CockroachDB: Postgres-compatible Geo-Distributed SQL database

Architecture

  • Shared-nothing
  • Consists of distributed SQL layer on top of a distributed KV layer

This talk focuses on the SQL layer.

Query Optimization in CockroachDB

  • Why not use Postgres (or some other OSS) optimizer?
    • CockroachDB codebase is written in Go. pg’s optimizer is in C. Didn’t want the overhead of calling C from Go.
    • Execution plans are very different in CockroachDB. A plan that performs very well on a single node may perform poorly when distributed across nodes at a large distance.
    • Optimizer is key to DB performance and using other optimizer won’t let them maintain control.
  • CDB’s First Optimizer
    • Not really an optimizer. Used heuristics (rules) to choose execution plan.
      • Eg: “if an index is available, always use it”
    • Overtime rules started looking like this:
      • “always use the index, except when the table is very small or we expect to scan >75% of the rows, or the index is located on a remote machine”
    • This became difficult to manage.
    • This kind of optimizer works for OLTP but customers were using CDB for OLAP queries too.
  • Cost-based optimizer

Q/A

  • Do you do anything like what Postgres does where they’ve the initial cost that is a cheap approximation and then there’s a final cost if you decide to complete the rest of it OR is it a single cost model that produces a single value?
    • Just a single value right now.
  • Can you do cost model estimations on logical nodes or does it always has to be a physical node?
    • We’ve merged the idea of logical and physical nodes. For eg: we don’t have the concept of a logical join. A logical join is just a hash join for us.

Generating alternative plans

  • Phase of plan generation
    • Parse -> Optbuild -> Normalize -> Explore -> DistSQL planning
  • Sample Query
CREATE TABLE ab (a INT PRIMARY KEY, b INT, INDEX(b));
CREATE TABLE cd (c INT PRIMARY KEY, d INT);
SELECT * FROM ab JOIN cd ON b=c WHERE b>1;

Parsing

  • Parse the SQL query. Uses a yak file similar to pg.

Optbuild

  • Takes AST from parser & produces the preliminary query plan.
ConstructSelect(
    ConstructInnerJoin(
        ConstructScan(),
        ConstructScan(),
        ConstructFiltersItem(
            ConstructEq(
                ConstructVariable(),
                ConstructVariable(),
            ),
        ),
    ),
    ConstructFiltersItem(
        ConstructGt(
            ConstructVariable(),
            ConstructConst(),
        ),
    ),
)
  • Also does semantic analysis.
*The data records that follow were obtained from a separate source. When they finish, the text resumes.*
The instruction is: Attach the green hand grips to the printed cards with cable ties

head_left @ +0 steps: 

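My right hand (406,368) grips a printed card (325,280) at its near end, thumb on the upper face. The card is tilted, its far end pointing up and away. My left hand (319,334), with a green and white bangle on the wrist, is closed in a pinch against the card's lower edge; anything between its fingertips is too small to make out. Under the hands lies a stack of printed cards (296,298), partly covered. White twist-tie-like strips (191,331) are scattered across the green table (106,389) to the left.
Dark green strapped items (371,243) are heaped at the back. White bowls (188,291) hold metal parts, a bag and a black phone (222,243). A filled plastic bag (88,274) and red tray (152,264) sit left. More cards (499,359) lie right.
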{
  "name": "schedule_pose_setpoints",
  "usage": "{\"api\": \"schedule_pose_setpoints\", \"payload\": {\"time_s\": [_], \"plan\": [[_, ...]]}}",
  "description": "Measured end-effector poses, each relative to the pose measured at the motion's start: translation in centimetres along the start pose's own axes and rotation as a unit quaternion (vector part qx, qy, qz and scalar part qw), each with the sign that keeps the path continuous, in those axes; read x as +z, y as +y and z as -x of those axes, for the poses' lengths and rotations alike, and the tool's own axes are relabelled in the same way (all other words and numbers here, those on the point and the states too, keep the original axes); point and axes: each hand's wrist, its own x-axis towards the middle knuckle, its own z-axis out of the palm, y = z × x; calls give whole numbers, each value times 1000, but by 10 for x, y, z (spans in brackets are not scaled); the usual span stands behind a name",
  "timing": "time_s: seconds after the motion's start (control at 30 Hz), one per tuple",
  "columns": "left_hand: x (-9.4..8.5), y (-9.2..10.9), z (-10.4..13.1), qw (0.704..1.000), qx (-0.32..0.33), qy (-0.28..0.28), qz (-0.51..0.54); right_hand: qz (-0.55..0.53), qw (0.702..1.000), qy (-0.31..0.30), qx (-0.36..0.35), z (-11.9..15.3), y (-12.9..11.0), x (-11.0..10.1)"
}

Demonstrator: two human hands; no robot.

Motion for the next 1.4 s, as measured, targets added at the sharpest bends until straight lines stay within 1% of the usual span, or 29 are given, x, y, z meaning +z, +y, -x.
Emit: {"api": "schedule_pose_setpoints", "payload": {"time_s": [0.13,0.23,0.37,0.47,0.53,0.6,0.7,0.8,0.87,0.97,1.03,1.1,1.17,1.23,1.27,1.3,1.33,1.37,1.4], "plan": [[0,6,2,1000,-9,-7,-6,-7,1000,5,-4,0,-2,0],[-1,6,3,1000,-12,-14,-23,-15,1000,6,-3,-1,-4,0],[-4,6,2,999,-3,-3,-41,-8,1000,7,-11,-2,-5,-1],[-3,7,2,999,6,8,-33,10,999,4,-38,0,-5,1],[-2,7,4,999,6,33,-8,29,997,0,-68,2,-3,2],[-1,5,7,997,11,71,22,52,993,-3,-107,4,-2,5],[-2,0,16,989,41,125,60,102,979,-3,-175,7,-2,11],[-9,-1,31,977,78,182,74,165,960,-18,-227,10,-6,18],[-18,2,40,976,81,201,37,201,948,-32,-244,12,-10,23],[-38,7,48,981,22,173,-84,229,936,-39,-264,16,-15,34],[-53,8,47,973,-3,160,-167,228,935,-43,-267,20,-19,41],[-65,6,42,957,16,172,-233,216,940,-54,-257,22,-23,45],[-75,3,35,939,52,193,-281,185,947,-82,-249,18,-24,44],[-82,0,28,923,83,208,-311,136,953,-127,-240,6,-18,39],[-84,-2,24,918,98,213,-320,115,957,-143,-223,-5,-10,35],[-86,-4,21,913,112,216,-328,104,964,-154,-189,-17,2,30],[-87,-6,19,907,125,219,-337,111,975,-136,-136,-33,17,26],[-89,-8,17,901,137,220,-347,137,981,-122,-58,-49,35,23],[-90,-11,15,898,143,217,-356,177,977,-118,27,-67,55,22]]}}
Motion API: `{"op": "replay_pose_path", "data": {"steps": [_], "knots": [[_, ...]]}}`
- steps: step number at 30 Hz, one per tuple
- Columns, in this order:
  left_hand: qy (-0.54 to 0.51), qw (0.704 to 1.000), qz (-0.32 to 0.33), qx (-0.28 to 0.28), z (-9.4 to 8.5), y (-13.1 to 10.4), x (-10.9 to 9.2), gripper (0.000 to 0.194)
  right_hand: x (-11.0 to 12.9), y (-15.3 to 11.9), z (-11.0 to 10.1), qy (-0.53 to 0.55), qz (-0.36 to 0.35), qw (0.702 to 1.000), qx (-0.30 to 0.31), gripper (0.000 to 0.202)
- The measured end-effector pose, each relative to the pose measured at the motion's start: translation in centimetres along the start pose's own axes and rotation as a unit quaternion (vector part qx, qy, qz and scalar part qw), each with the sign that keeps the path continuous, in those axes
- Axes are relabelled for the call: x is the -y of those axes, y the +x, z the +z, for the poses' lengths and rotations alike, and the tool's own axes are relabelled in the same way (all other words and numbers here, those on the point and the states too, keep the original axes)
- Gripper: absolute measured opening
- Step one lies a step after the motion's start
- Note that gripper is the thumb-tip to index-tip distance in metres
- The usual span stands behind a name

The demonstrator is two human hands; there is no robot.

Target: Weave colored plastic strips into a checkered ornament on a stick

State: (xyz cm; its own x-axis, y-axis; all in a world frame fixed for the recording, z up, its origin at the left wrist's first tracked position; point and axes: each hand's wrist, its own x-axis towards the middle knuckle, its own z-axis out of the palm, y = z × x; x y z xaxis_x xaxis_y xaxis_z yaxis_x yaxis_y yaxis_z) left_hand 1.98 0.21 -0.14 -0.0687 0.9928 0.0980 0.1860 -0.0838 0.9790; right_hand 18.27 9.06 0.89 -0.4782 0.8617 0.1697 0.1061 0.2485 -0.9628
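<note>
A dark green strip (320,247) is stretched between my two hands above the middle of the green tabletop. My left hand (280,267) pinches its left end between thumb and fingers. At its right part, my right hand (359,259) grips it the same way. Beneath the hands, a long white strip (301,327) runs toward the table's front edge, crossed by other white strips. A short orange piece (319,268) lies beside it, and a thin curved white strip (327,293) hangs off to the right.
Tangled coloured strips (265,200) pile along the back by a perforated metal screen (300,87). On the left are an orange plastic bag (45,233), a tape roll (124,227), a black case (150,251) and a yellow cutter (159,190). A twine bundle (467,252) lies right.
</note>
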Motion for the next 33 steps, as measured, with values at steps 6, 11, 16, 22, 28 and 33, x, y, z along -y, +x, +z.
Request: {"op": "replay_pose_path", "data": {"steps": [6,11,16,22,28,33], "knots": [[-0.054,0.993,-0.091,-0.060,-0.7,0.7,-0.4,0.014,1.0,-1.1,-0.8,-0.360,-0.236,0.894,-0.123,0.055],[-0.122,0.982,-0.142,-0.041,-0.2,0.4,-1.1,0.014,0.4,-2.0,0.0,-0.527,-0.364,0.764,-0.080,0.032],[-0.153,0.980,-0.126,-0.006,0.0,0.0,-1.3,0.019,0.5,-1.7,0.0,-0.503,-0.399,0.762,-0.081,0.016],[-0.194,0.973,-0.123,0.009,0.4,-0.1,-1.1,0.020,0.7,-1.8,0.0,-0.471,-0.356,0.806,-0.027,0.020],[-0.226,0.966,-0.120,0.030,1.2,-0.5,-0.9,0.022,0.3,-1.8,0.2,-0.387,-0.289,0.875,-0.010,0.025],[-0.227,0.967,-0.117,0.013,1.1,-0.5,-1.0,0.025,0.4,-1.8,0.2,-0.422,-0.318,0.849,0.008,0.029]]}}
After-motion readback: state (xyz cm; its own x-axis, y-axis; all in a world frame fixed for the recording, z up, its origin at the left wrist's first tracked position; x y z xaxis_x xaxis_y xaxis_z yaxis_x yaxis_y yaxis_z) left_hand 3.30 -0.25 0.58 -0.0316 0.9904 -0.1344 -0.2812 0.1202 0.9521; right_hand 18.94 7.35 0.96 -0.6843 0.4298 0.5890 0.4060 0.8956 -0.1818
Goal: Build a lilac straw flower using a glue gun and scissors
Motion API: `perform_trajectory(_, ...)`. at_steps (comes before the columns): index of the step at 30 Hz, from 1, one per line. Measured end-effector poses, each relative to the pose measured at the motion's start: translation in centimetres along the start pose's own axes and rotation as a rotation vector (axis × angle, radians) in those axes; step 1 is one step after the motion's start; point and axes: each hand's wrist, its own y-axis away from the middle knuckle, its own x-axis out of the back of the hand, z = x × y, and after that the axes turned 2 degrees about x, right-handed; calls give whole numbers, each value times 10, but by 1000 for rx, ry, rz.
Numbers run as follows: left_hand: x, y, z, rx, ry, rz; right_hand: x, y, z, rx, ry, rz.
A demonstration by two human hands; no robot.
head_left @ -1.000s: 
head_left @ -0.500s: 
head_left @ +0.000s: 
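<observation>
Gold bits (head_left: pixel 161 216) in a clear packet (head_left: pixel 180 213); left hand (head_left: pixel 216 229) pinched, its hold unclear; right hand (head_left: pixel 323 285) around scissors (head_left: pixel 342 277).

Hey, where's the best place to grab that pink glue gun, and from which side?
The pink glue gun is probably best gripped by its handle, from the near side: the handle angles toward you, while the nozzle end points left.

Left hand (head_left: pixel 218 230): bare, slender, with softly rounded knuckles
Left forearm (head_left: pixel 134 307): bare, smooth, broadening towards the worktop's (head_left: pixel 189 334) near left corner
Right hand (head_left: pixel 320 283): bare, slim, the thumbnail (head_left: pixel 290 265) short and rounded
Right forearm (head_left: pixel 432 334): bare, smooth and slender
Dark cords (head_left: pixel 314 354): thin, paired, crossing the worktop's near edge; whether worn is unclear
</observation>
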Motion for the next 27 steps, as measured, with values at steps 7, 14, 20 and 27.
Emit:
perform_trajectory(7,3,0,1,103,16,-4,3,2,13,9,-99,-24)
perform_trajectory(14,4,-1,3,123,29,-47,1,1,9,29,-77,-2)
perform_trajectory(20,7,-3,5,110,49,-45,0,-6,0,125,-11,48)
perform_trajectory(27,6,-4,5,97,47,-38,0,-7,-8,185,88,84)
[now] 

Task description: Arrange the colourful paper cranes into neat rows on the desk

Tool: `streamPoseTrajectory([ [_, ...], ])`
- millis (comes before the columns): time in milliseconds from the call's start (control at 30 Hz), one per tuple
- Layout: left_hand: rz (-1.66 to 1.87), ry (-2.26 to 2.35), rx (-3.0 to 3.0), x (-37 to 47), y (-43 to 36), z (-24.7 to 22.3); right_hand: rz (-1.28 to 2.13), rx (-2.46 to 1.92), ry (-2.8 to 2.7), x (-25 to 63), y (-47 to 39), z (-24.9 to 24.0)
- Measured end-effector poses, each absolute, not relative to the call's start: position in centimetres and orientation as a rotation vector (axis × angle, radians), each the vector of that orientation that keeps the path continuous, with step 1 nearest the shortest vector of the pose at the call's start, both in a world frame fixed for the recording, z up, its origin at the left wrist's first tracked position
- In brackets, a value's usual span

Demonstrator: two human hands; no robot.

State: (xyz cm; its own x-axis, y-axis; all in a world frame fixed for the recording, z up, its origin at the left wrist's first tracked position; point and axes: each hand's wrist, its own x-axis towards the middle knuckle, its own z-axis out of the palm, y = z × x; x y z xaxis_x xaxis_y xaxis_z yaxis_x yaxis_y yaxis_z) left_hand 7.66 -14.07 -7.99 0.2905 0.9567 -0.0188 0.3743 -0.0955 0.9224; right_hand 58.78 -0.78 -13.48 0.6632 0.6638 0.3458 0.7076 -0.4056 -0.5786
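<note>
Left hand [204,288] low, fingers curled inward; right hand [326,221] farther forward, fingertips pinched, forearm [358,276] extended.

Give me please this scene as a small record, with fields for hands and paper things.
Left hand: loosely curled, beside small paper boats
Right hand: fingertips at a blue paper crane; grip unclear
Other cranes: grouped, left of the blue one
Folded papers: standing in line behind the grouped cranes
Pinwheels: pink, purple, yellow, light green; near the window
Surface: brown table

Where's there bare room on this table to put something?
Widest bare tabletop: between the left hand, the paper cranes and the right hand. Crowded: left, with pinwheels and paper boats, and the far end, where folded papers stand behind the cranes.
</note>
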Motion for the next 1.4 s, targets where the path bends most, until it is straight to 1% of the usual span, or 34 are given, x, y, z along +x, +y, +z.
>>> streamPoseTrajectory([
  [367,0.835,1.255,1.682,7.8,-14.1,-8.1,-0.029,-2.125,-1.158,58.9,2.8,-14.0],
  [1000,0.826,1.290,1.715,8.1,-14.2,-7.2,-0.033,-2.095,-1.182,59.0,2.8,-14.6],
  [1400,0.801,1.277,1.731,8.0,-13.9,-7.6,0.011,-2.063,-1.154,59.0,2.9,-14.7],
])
For eg:
    • Do tables in the query actually exists and does the current user have the permission to read them?
    • Do columns exist in those specific table and are they unique?
    • What columns are selected by *?
    • Do types match for equality comparison?
  • Q/A:
    • At what point do you try to bind a prepared statement value to a type?
      • Happens during the optbuild phase.

Normalization

  • Happens in parallel w/ the optbuild phase. The nested function calls are factory methods generated from a no. of defined normalization rules.
  • Each of the factory functions have a bunch of normalization rules that’ll execute and modify the output and create the full normalization plan.
  • In the image, we’ve used the fact that b=c to infer that if b>1 then c>1 and pushed the filter down below the join.
  • Normalization rules
    • Create a logically equivalent relation expression.
    • Normalization (or “rewrite”) rules are almost always good to apply.
    • Eg:
      • Eliminate unnecessary operation: NOT (NOT) x -> x
      • Canonicalize expressions: 5 = x -> x = 5
      • Constant folding: length('abc') -> 3
      • Predicate push-down
      • De-correlation of subqueries

DSL : Optgen

  • DSL for representing normalization and exploration rules.
  • Gets compiled to factory function in Go which are called in Optbuild.
  • Examples
# EliminateNot discards a doubled Not operator // Comment explaining the rule

[EliminateNot, Normalize] // Header with rulename, tag
(Not (Not $input:*)) // Match rule
=>
$input // Replace expression
// ConstructNot constructs an expression for the Not operator.
func (_f *Factory) ConstructNot(input opt.ScalarExpr) opt.ScalarExpr {
	// [EliminateNot]
	{
		_not, _ := input.(*memo.NotExpr)
		if _not != nil {
			input := _not.Input
			if _f.matchedRule == nil || _f.matchedRule(opt.EliminateNot) {
				_expr := input
				return _expr
			}
		}
	}
	// ... other rules ...
	e := _f.mem.MemoizeNot(input)
	return _f.onConstructScalar(e)
}
# MergeSelects combines two nested Select operators into a single Select that
# ANDs the filter conditions of the two Selects.

[MergeSelects, Normalize]
(Select (Select $input:* $innerFilters:*) $filters:*)
=>
(Select $input (ConcatFilters $innerFilters $filters))
// [MergeSelects]
{
	_select, _ := input.(*memo.SelectExpr)
	if _select != nil {
		input := _select.Input
		innerFilters := _select.Filters
		if _f.matchedRule == nil || _f.matchedRule(opt.MergeSelects) {
			_expr := _f.ConstructSelect(
				input,
				// DSL allows calling arbitrary Go functions (like ConcatFilters)
				// defined by them
				_f.funcs.ConcatFilters(innerFilters, filters),
			)
			return _expr
		}
	}
}

Q/A

  • How Go specific is the DSL?
    • We don’t use any Go specific PL features. Can be rewritten for other languages.

Exploration

  • Exploration rules may or may not produce a better plan so both alternatives are kept around unlike normalization where replacement is done.
  • Same syntax as Normalize rules in the DSL with a different tag (Explore)
  • Eg:
    • Join reordering: A join (B join C) -> (A join B) join C
    • Join algorithm (eg. hash join, merge join, lookup join)
    • Index selection

Memo after normalization

  • Memo stores query plan trees. It consists of a series of groups.
  • They also store scalar expressions in the Memo groups but only relational expressions are shown in the image below.
  • Groups can refer to other groups. Eg. Group 1 does an inner join b/w Group 2 and 3.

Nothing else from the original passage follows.